____ Dataset excerpt

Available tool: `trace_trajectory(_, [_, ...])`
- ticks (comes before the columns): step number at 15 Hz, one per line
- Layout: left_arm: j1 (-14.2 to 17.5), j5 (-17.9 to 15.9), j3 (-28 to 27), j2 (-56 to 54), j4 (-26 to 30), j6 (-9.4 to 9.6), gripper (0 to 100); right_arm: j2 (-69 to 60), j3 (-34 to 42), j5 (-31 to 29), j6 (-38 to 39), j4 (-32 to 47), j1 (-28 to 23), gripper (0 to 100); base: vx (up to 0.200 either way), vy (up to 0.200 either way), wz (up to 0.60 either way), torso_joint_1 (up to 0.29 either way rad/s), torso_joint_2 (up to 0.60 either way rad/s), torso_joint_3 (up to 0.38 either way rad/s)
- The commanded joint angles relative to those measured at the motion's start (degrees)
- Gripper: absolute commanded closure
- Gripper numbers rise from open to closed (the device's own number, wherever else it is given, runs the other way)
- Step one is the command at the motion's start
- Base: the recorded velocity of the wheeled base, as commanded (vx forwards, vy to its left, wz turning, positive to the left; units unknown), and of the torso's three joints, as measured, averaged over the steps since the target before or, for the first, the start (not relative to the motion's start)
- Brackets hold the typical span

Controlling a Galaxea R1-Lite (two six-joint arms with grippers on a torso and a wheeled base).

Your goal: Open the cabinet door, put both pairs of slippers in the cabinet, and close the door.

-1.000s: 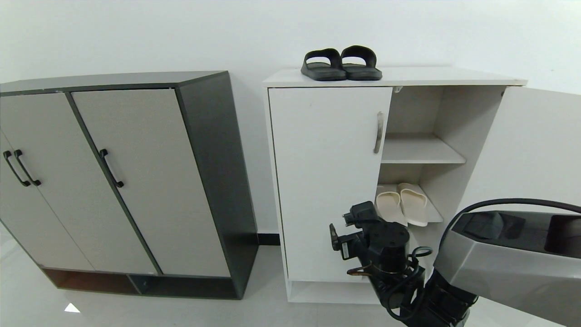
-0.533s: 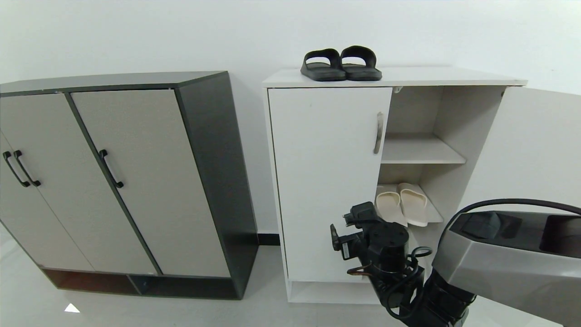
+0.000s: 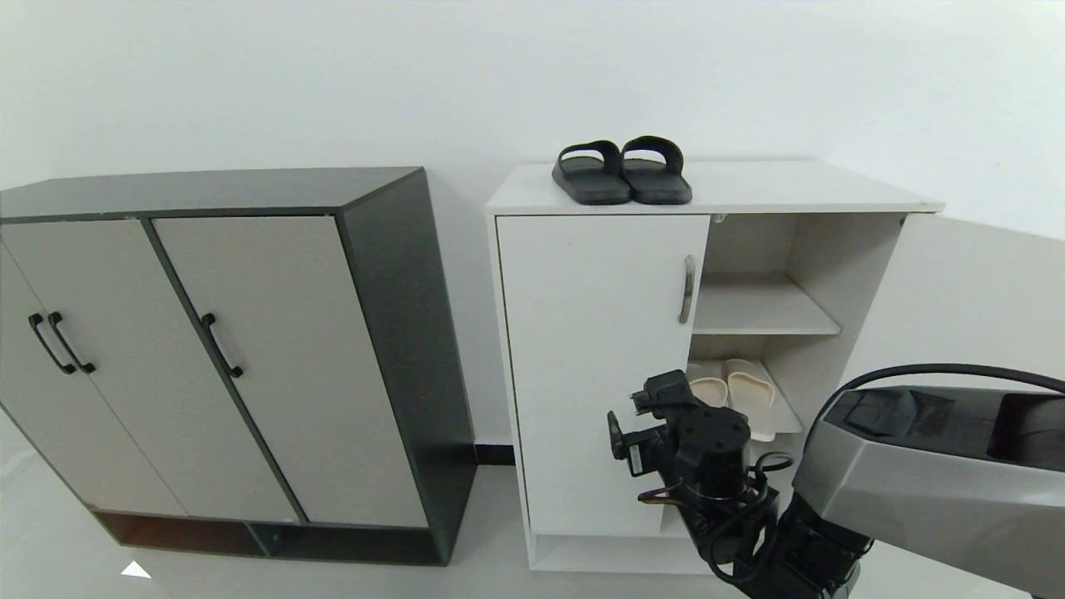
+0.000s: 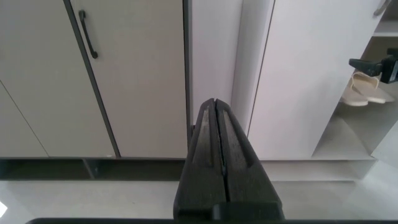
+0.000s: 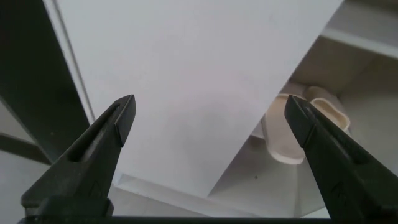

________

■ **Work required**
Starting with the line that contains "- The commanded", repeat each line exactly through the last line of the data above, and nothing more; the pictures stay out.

■ **Result of the exercise**
- The commanded joint angles relative to those measured at the motion's start (degrees)
- Gripper: absolute commanded closure
- Gripper numbers rise from open to closed (the device's own number, wherever else it is given, runs the other way)
- Step one is the command at the motion's start
- Base: the recorded velocity of the wheeled base, as commanded (vx forwards, vy to its left, wz turning, positive to the left; units unknown), and of the torso's three joints, as measured, averaged over the steps since the target before or, for the first, the start (not relative to the motion's start)
- Brackets hold the typical span

Controlling a Galaxea R1-Lite (two six-joint arms with grippers on a torso and a wheeled base).

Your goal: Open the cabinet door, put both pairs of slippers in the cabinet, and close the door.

-1.000s: 
-0.533s: 
+0.000s: 
+0.000s: 
+0.000s: 

No further output is required here.